As Mariak told her story, her eyes grew large with fear and her breath
quickened with excitement.Then she wept.After a short time,she sat silently
老光棍儿with her head bowed.Suddenly, she ro from the chair, lifted her skirt to just above her ankles,and began to dance in short,jerky steps.She s ang almost inaudibly
in her native language,but I knew it was a children’s song.Her simple melody and simple dance steps were typically tho of an average child.Her eyes shone with youthful gaiety, and her voice was light and happy.Her grandson appeared at this time,spoke to her affectionately, and led her away from the room.
My Dormitory Bedroom
My dormitory bedroom on the cond floor of Bienville Hall is small and
cluttered up.Its dark green walls and dirty white ceiling make it look gloomy
and thus
even smaller than it is.On entering the bedroom.one would find my bed is right
班主任工作感悟in his way becau it takes up half of the room.The two large windows over my bed are obstructed from view by the golden heavy drapes.Against the left wall
is a large book ca extending into the comer which is behind the head of my b ed.The bookca is crammed with piles of sheets of paper, books,and knickknacks.Wedged in between the bookca and the wall opposite the bed is a small grey metal
desk.Near the desk stands a brown wooden chair which fills up the left end of
the room.Stuffed under the desk is a wastepaper basket overflowing with tom pieces of Paper and refu.The wall above the bookca and desk is completely taken
共享上网up with two small posters.On the right side of the room is a narrow clot with clothes,shoes,hats,tennis racquets, and boxes bulging out of its sliding doors.Every time 1 walk out of my bedroom.I think to mylf, Now I know what
it is like to live in a clot.”
Subways
Subways are long,dark,gloomy, sooty tunnels under the ground.Trains with many c ars clatter on steel tracks through the tunnels.The automatic doors open noisily, one at each end and another in the middle of the car.The trains have bright electric lights and long benches for pasngers’comfort.There are many colorful posters on the damp m etal walls of the trains.Some adverti toothpaste for the family.Many posters plead for support for charity organizations.A lot of posters urge subway riders to buy a special lime-scented deodorant or a
赞美太阳
particular lemon-oil haft tonic.A few posters ask readers to buy this soap or
that shoe polish.Most of the riders read the posters.A few of them read books
or newspapers.Not many riders talk to their fellow travelers as they burrow
through the earth from one end of the city to another.
A Spring Morning
It was early in a morning in spring.The sun was just scrambling upward from the eastern horizon and shedding vermilion steaks to penetrate the ambient clouds that were drifting across the sky.Soon the campus was bathed in the first rays
of the sun. Then the lake,the trees and the bamboos looked as if they were all gilded.The ground was covered with tender grass and the beaded dewdrops stood on their tips and were ready to reflect the nascent sunshine.

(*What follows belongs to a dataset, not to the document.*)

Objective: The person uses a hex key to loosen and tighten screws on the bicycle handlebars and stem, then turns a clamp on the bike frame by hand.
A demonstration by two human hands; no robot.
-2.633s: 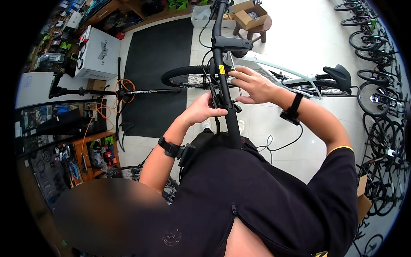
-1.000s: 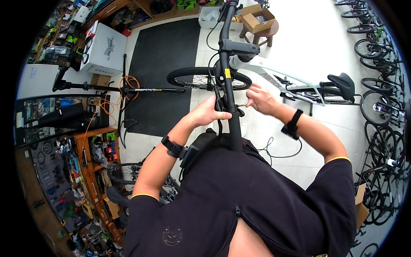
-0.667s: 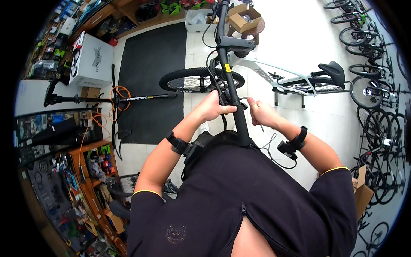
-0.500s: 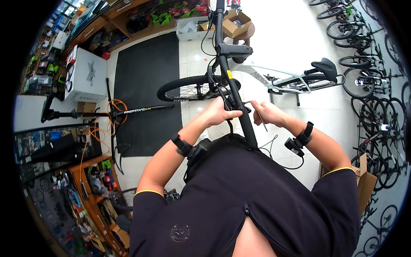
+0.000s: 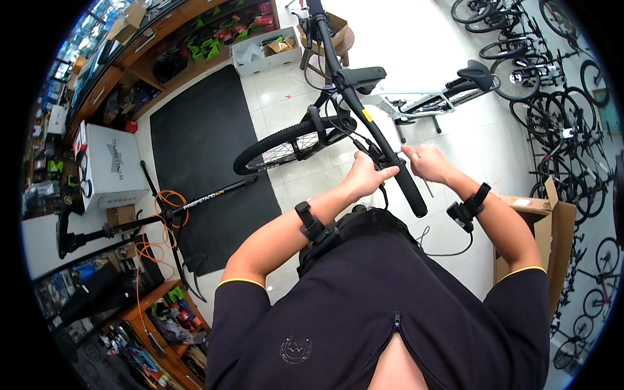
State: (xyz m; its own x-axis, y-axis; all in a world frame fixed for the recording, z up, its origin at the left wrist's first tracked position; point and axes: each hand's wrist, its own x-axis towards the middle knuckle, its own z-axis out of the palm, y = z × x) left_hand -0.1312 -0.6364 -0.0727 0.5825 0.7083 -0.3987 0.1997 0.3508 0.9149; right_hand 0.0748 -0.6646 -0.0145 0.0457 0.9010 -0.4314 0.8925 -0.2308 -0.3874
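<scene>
A black bicycle handlebar (image 5: 354, 104) runs from the far middle toward me, ending in a black rubber grip (image 5: 411, 195). My left hand (image 5: 368, 177) is closed around the brake lever (image 5: 384, 195) beside the grip, its thumb laid on the bar. Part of its fingers is hidden behind the lever and bar. To the right of the bar, my right hand (image 5: 428, 162) is closed on a thin metal hex key (image 5: 429, 189), whose long end sticks out below the fingers. The key's short end points at the brake lever clamp; whether it sits in the bolt I cannot tell.
The front wheel (image 5: 273, 149) stands over a black mat (image 5: 201, 143). A white bicycle (image 5: 422, 102) is behind the bar. On the left lies a repair stand (image 5: 214, 197) with an orange cord (image 5: 170, 203). Rows of bicycles (image 5: 552, 104) line the right, near a cardboard box (image 5: 564, 240).
My view has turned, so the handlebar slants more and its grip end shows farther right. Both hands have shifted right and slightly down in the picture, staying at the brake lever.
</scene>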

Birds flew about in the woods,twittering restlessly.Some b oy students who were absorbed in reading leaned against trees with buds peeping out from beneath the gray bark.A couple of girl students were reading from their English textbooks aloud while walking up and down the gravel path around the lake where a sort of
stream ro to form swirls of thin mist.It was really    a morning of beauty, vigor and hope.